I got back in the game full time in July and was able to write some pretty good stuff ranging from ridiculous—honestly, some of my favorite kind of stories—to serious deep dives on political races and narratives surrounding issues in the news.
With that kind of range of stories to choose from, it makes picking my five favorite stories of the year a little agonizing in the best way possible. To make it a little easier on myself, I’m going to share my five favorite stories from 2021, but they aren’t in any particular order!
OK, let’s go!
When you get to quote someone describing an event as “Fyre Fest on a bridge,” you’re going to enjoy writing the story. This article blew up and was one of Starting Line’s biggest of the year.
Multiple news outlets across the country reached out to me for help to try and track down the organizers of the failed Des Moines event because those same promoters were planning events in their communities.
Additionally, Starting Line’s reporting was cited by multiple outlets that dug into AZ Food Festivals LLC, the Arizona-based company that put on the Des Moines festival.
We all have heard the narrative and saw reports that reinforced the viewpoint that so many jobs were open because people “were lazy” or “didn’t want to work,” which itself was an extremely lazy take on a complex situation.
I wanted to do something different and novel with my reporting: I actually talked to people who were on unemployment or had used the benefits to stay afloat.

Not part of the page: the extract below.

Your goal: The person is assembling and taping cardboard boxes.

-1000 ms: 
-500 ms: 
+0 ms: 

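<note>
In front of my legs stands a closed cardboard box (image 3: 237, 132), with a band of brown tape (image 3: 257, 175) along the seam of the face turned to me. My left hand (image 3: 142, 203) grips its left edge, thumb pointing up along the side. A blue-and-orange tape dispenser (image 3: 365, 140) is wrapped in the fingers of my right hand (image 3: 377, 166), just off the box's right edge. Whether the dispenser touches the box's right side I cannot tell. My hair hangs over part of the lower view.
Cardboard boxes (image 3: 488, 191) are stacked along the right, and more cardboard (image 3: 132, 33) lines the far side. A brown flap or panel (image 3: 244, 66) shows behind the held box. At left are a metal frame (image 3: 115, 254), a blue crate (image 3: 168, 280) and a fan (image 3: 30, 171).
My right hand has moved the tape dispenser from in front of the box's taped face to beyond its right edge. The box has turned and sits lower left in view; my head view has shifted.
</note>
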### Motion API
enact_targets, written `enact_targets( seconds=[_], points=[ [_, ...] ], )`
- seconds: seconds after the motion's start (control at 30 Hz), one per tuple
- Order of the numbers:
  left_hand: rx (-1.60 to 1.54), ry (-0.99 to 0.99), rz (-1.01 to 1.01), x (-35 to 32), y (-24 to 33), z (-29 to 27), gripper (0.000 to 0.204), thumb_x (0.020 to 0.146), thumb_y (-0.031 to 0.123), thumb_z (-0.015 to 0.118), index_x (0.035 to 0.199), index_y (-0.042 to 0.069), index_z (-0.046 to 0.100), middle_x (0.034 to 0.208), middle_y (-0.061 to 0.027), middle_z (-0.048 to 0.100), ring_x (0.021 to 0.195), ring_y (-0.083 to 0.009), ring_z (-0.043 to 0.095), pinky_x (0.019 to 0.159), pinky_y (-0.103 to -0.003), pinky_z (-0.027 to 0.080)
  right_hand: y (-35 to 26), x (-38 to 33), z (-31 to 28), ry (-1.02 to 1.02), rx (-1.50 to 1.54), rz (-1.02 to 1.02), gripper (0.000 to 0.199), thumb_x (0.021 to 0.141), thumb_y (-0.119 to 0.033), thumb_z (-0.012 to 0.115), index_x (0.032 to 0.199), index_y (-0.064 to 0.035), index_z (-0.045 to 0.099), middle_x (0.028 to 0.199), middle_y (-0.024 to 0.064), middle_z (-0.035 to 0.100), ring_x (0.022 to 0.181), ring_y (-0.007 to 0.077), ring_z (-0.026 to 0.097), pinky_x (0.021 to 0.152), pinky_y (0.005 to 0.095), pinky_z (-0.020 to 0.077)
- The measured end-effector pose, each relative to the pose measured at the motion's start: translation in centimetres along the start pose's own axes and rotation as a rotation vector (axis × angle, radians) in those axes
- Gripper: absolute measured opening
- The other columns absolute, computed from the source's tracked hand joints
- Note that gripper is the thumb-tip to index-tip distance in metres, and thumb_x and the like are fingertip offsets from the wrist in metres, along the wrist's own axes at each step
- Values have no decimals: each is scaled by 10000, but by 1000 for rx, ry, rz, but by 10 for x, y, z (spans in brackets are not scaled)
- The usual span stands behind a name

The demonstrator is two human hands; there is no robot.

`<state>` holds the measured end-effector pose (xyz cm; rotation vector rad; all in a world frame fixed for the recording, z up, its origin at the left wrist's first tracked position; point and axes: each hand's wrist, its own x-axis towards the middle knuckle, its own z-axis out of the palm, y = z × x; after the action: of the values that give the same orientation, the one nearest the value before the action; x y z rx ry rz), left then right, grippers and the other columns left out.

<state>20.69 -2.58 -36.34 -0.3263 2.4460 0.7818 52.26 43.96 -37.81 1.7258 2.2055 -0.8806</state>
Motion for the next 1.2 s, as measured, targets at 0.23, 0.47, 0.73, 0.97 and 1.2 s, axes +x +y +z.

The women I talked to weren’t lazy—contrary to the belief of some. Instead, they were single mothers who faced a number of challenges including child care issues, fears over COVID, or past actions that continued to limit their opportunities.
I’m obsessed with shoes. Think of me as Sneakerhead Carrie Bradshaw.
This profile was on my bucket list of stories to write after a tip from my buddy Tyler Johnson about a friend of his from rural Iowa who was making waves in the sneaker world. It was fun to write about a notable sneaker designer with the ever-important Iowa Connection. Not only that, but Chris was a great interview and he and I (obviously) had a lot in common.
This was the second conversational explainer piece I’ve done at Starting Line—look for more of them in the future.
I really enjoy the tone and flow of these. It’s a great way to boil down an issue to its most rudimentary form while also noting how outlandish the situation is.
This is a late entry, but one I’m really proud of.
I spent a good chunk of time working on this story and I’m happy to give a megaphone to Iowa’s educators, an incredibly underappreciated group.
We went through a few revisions of this story. The first draft I turned in, Pat gave me one of my favorite pieces of feedback ever: “It’s too doom and gloom.”
This final version isn’t less “doom and gloom” per se, but I added more about why teachers stick with the profession despite, well, everything.
These people are dedicated public servants who want the best for their kids but they feel unsupported in that effort. Don’t believe me? Read the story.